An image to help with visualization:

An image to help with visualization

I want to understand what decides the level of difficulty in this game, aside from grid size. For example, the linked website offers 4x4 Easy, 4x4 Normal, and 4x4 Tricky options.

I have written some code to generate a game board and I can generate thousands of 4x4 games by selecting random values for each cell. How do I assign a difficulty to them ?

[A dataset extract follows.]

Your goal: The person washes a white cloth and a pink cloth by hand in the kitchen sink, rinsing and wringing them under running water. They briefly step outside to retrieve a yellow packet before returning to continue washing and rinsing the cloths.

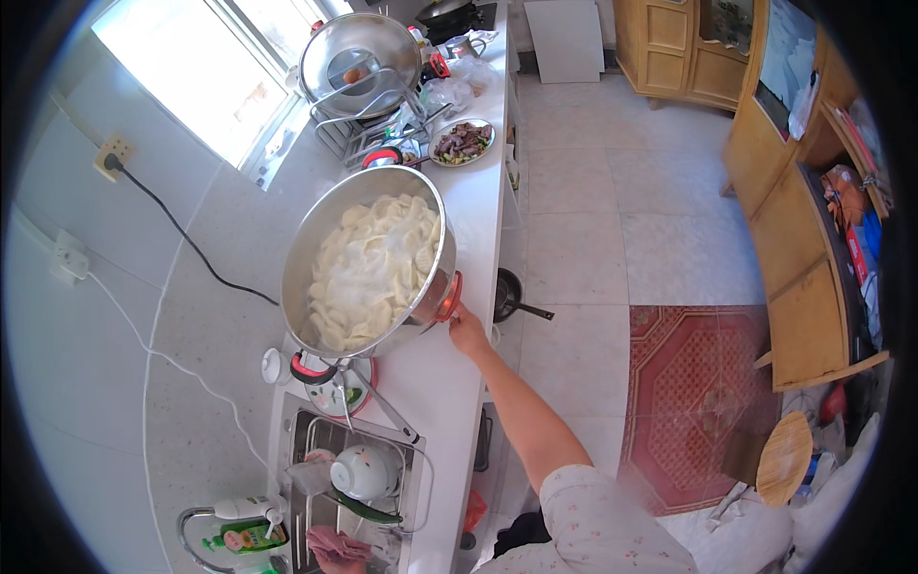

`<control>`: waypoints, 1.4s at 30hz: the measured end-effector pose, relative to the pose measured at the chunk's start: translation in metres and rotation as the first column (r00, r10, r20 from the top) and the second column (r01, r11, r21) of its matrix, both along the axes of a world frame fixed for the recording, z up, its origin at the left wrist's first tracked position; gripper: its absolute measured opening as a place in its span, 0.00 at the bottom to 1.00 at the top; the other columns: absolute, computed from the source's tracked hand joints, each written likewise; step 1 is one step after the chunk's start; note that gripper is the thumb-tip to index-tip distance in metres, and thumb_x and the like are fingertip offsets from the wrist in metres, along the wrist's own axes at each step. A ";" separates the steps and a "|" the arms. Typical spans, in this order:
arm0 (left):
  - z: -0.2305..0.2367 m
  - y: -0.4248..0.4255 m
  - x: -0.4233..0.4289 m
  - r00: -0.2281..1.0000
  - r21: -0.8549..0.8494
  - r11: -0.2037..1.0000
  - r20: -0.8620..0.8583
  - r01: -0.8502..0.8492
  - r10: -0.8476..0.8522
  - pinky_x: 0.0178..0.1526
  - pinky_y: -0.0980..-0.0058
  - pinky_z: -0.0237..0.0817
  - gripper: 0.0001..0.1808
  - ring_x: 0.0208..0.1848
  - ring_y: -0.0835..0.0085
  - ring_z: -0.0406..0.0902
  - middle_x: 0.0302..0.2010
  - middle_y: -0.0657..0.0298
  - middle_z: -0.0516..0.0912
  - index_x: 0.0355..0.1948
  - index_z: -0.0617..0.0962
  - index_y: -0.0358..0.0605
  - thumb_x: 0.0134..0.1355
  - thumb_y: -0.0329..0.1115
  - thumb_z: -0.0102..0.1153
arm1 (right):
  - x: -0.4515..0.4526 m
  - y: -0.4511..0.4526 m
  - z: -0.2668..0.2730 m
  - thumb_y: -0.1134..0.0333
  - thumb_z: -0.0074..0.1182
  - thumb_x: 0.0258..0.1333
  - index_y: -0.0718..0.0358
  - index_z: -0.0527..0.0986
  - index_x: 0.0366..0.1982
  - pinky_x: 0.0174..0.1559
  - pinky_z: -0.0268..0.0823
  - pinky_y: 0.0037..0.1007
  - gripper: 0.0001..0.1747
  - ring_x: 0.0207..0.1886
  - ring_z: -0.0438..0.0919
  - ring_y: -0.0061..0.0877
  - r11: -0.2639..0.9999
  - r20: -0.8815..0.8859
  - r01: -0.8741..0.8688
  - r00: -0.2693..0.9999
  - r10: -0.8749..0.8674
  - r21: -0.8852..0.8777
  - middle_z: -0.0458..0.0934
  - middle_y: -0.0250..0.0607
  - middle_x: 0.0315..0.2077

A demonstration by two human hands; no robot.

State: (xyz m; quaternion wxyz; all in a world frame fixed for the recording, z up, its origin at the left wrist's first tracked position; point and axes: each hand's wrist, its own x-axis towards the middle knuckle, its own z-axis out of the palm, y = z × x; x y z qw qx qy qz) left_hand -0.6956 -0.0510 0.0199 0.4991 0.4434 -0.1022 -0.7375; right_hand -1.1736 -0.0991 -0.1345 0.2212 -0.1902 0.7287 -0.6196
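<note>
A large stainless-steel electric pot stands on the counter, full of steaming dumplings. At its near side, my right hand reaches the lit orange-red control panel; its fingertips are partly hidden there. My left hand, mostly cut off by the lower edge, holds a pink cloth over the sink. Below the pot's red-and-black handle lies a floral plate, with a long-handled metal utensil across it.
A white bowl and a cucumber sit in the sink, near the faucet and a green bottle. Beyond the pot are a plate of chopped food and a dish rack. A black cord runs behind.
</note>
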 end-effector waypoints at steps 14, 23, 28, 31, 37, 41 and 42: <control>0.012 0.013 0.015 0.925 -0.583 0.718 0.258 0.379 -0.279 0.25 0.73 0.65 0.09 0.22 0.68 0.66 0.23 0.62 0.67 0.26 0.67 0.46 0.56 0.39 0.43 | 0.124 0.060 0.064 0.74 0.41 0.49 0.61 0.65 0.44 0.20 0.58 0.18 0.17 0.18 0.63 0.15 0.947 0.480 0.171 0.877 -0.020 -0.273 0.66 0.28 0.17; -0.052 0.015 0.087 0.671 -0.382 0.855 0.740 0.352 0.054 0.39 0.70 0.63 0.12 0.38 0.70 0.70 0.36 0.61 0.72 0.35 0.70 0.42 0.55 0.39 0.46 | 0.397 0.102 0.093 0.49 0.49 0.47 0.50 0.44 0.58 0.27 0.65 0.22 0.41 0.27 0.70 0.19 0.631 0.733 -0.702 0.229 0.640 -0.331 0.68 0.32 0.38; -0.035 0.058 0.090 0.421 -0.438 0.580 0.890 0.687 0.174 0.40 0.68 0.62 0.13 0.38 0.64 0.71 0.35 0.56 0.73 0.35 0.71 0.42 0.50 0.37 0.51 | 0.486 0.058 0.050 0.34 0.43 0.39 0.54 0.49 0.57 0.36 0.63 0.41 0.47 0.48 0.63 0.28 0.764 0.809 -0.407 0.095 0.580 -0.500 0.59 0.40 0.50; -0.012 0.057 0.084 0.156 -0.358 0.405 0.878 0.841 0.452 0.40 0.66 0.62 0.11 0.36 0.55 0.70 0.31 0.51 0.74 0.29 0.74 0.41 0.45 0.35 0.58 | 0.513 0.045 0.038 0.48 0.37 0.53 0.66 0.67 0.31 0.28 0.64 0.29 0.24 0.29 0.71 0.26 0.722 0.749 -0.397 0.118 0.652 -0.567 0.72 0.37 0.24; -0.103 -0.013 0.178 0.163 -0.535 0.662 0.827 0.525 0.539 0.33 0.65 0.59 0.03 0.26 0.57 0.67 0.22 0.54 0.71 0.19 0.70 0.38 0.43 0.27 0.49 | 0.562 0.056 0.053 0.53 0.40 0.52 0.54 0.64 0.21 0.20 0.62 0.29 0.14 0.21 0.69 0.23 0.819 0.902 -0.466 0.092 0.421 -0.335 0.66 0.31 0.17; -0.081 0.021 0.146 0.092 -0.457 0.482 0.790 0.747 0.607 0.35 0.64 0.59 0.04 0.28 0.56 0.67 0.23 0.54 0.71 0.17 0.71 0.39 0.43 0.28 0.50 | 0.547 0.042 0.018 0.52 0.38 0.53 0.58 0.66 0.29 0.29 0.65 0.28 0.16 0.29 0.71 0.28 0.764 0.820 -0.297 -0.199 0.537 -0.573 0.70 0.36 0.24; -0.087 0.023 0.147 -0.028 -0.373 0.525 0.795 0.765 0.606 0.35 0.64 0.59 0.04 0.29 0.56 0.68 0.22 0.54 0.71 0.16 0.71 0.40 0.43 0.28 0.50 | 0.558 0.048 0.020 0.52 0.38 0.54 0.59 0.66 0.31 0.32 0.65 0.28 0.17 0.32 0.71 0.28 0.790 0.849 -0.311 -0.225 0.479 -0.528 0.71 0.37 0.27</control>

Is there a way I can do it by just looking at the board ?

  • 2
    $\begingroup$ As a regular on Puzzling, I think this question first needs some fleshing out to be on-topic. How does the puzzle work? What are your your observations of what makes some puzzles more difficult than others? Why are your interested in this -- is it just curiosity, or is this to use in a program you're writing? $\endgroup$
    – xnor
    Commented Jul 15, 2015 at 7:07
  • 3
    $\begingroup$ Can you describe the rules of the puzzle so we don't need to click a link (that might eventually die)? $\endgroup$ Commented Jul 15, 2015 at 20:18
  • $\begingroup$ I like the game idea. You could add phantoms:visible in straight line direction (ignoring mirrors) bit only behind at least one mirror... $\endgroup$
    – BmyGuest
    Commented Jul 17, 2015 at 8:59
  • $\begingroup$ To clarify - can you see through/past a mirror into the next square? And can you have a monster in the same square as a mirror? If the latter answer is yes, does it matter which side of the mirror the monster is on, or are they considered a superposition of sorts? $\endgroup$ Commented Jul 17, 2015 at 10:11
  • $\begingroup$ Answered my own question, I think - you can't see through a mirror, and a mirror can't share with a monster. Solution for the above puzzle: [m,v,v,g][z,v,m,m][m,m,g,v][g,m,m,m], where m is mirror, v is vampire, g is ghost and z is zombie. Also, you count a creature twice if you see it twice $\endgroup$ Commented Jul 17, 2015 at 10:39

3 Answers 3


I don't think there's any hard-and-fast way to rank the boards, but here are a few thoughts.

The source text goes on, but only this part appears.